(WORK TASK): Copy every line of the data in which the word "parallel" occurs.

++++ PROVIDED DATA ++++

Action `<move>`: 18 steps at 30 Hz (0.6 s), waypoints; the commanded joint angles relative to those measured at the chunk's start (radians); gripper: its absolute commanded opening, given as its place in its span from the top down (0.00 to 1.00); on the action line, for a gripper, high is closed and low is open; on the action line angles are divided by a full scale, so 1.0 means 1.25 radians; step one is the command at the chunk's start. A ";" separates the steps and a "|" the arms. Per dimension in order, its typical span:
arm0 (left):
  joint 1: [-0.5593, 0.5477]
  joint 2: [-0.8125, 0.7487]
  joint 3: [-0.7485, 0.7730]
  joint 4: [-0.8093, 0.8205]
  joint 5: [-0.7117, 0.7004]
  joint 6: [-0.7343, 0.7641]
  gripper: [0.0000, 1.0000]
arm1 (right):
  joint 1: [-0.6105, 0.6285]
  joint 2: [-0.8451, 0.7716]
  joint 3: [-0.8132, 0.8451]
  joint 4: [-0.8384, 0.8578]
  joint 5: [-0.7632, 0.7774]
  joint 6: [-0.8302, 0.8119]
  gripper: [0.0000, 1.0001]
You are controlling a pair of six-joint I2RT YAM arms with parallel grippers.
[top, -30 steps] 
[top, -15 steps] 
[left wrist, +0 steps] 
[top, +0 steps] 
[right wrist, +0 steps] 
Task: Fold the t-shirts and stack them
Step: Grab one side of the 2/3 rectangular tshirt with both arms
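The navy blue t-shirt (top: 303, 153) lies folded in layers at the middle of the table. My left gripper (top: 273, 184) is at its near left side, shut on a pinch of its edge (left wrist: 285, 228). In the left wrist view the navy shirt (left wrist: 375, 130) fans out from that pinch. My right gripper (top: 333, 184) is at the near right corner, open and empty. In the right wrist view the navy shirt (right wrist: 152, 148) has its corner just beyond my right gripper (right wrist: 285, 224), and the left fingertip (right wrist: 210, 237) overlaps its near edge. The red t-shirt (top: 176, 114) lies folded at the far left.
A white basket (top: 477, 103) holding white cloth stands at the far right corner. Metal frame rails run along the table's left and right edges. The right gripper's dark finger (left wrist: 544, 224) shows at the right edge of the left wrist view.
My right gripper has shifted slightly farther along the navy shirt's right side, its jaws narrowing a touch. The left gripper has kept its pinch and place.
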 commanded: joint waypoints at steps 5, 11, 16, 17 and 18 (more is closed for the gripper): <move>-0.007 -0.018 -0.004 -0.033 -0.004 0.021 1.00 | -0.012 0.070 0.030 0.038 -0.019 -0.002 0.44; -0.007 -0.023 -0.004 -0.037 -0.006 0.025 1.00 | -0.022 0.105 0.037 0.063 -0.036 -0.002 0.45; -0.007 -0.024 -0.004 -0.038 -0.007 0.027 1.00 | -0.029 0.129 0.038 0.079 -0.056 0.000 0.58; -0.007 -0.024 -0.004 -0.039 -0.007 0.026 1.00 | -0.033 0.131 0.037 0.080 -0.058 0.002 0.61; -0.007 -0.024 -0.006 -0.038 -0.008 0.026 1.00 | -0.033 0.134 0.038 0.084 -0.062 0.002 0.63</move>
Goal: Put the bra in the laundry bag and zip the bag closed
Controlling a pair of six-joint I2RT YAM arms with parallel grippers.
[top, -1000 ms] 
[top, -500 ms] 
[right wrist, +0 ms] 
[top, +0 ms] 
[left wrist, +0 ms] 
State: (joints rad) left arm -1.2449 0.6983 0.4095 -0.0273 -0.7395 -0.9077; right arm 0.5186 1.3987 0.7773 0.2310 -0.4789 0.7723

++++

(ANSWER SPACE):
You are controlling a pair of six-joint I2RT YAM arms with parallel grippers.
Controlling a pair of six-joint I2RT YAM arms with parallel grippers.

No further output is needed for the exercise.